Agora, com relação à polêmica em
Shanghai: Eu vi a corrida. E vi o pódio. Além da modelo chinesa, Hamilton
borrifou o champagne em Rosberg, no rival Vettel, no engenheiro da Mercedes e
nos mecânicos e demais integrantes do time alemão. E não é uma particularidade
do piloto inglês. É uma brincadeira recorrente entre os pilotos que compõem o
pódio.
A "guerra da champagne" é uma
tradição que existe desde tempos imemoriais - ou seja, quase desde a época em
que o mundo do automobilismo se estabeleceu. Todos os pilotos que chegaram a
compor o pódio da F1 fizeram e fazem isso. É o regozijo máximo do profissional
que fez um árduo trabalho na pista e que tem ali um momento para dar lugar ao
extravaso e à sensação de satisfação com a vitória. Um dos últimos resquícios
de uma F1 não tão ortodoxa.
Não houve sexismo algum na procedência
de Hamilton e tampouco no ato de jogar champagne na garota. Houve apenas o que
todo piloto tem vontade de fazer quando chega ao pódio, ainda mais quando
vence: Esborrifar a bebida alcoólica em quem ele puder. E não há nenhum desconforto comprovável que sustente a acusação, seja pela expressão facial que a modelo faz ao levar a borrifada de champagne, seja por qualquer coisa que tenha sido dita por ela ou suas companheiras de profissão.

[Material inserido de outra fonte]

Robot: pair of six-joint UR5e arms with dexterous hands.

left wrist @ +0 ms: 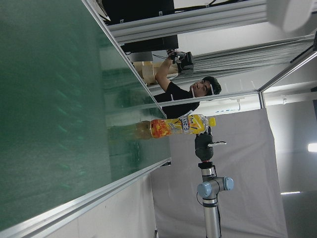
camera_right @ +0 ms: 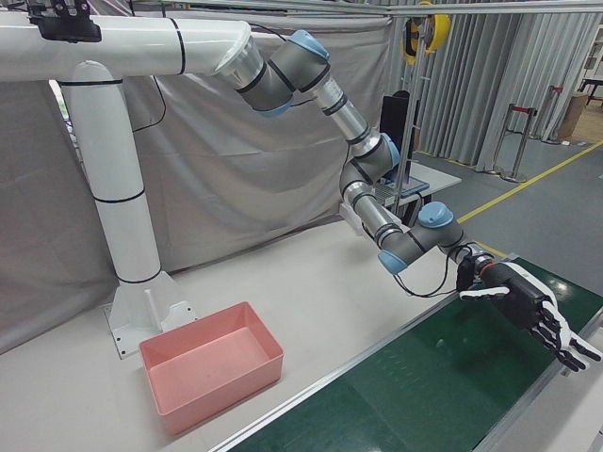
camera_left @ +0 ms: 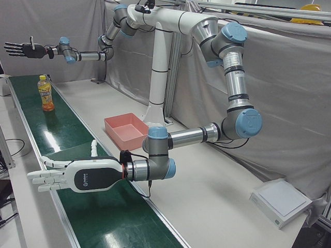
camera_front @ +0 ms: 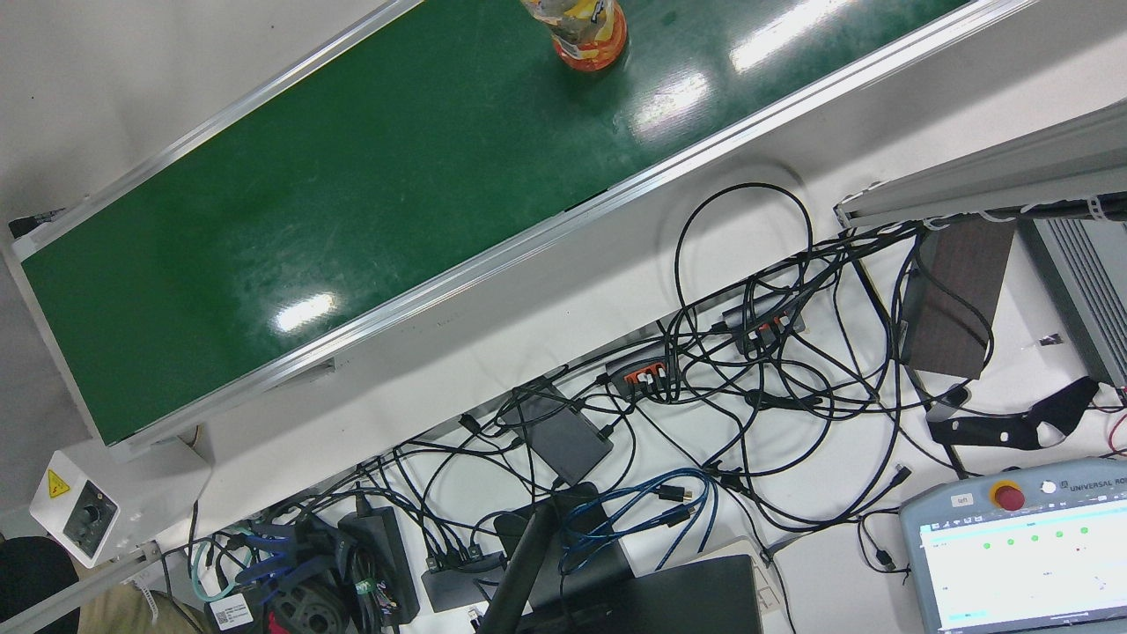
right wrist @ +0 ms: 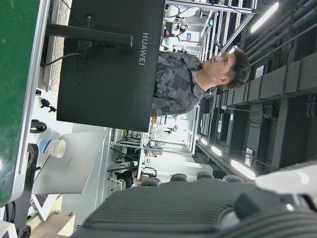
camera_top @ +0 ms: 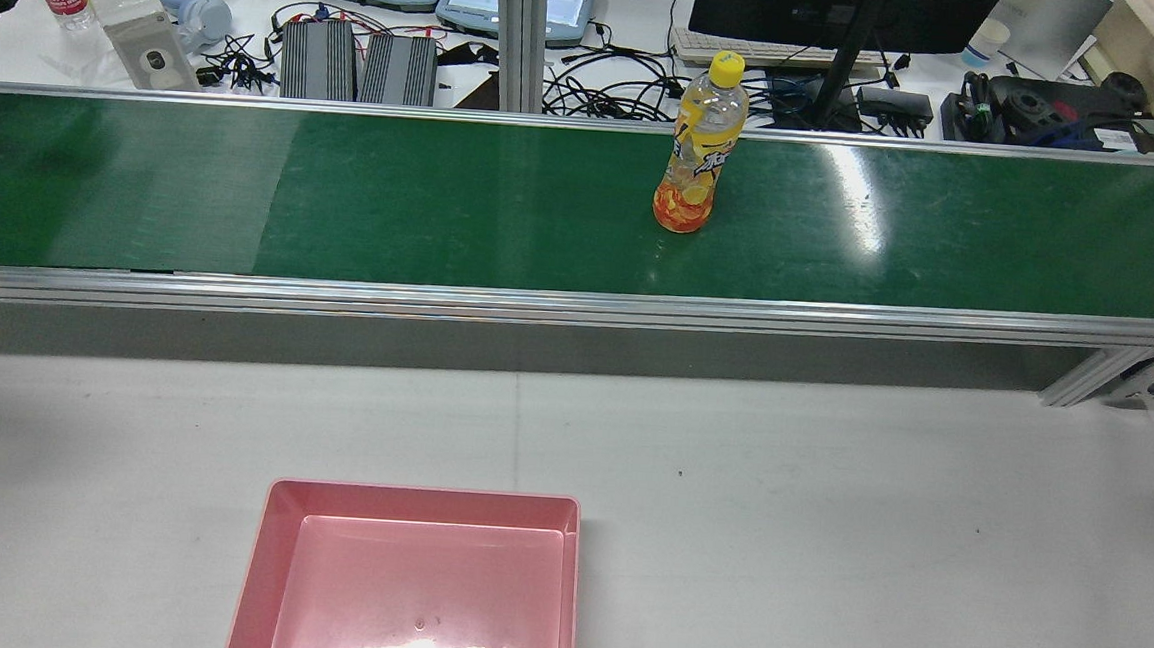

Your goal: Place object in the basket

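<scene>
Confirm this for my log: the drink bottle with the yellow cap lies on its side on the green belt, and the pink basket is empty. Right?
Not quite. In the rear view the bottle stands upright on the green belt, not on its side. The pink basket is indeed empty.

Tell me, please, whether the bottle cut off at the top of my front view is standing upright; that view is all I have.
Observer: Yes, the bottle stands upright on the green belt, with its yellow cap on.
Operator: Thank you. Where is the basket?
Observer: The pink basket sits empty on the white table, on the robot's side of the belt.
Operator: And the hands?
Observer: The left hand and the right hand are both open and hold nothing; neither touches the bottle.
</scene>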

Sou a favor da luta contra todos os
tipos de sexismo, mas é preciso direcionar melhor essa luta e não ficar dando
"tiros ao vazio", como muito bem definiu o jornalista Fábio Seixas. É
preciso lutar contra o sexismo de verdade e não criar uma situação absurda como
esta, querendo atribuir a um profissional uma conduta que ele nunca chegou a
praticar ou encorajar.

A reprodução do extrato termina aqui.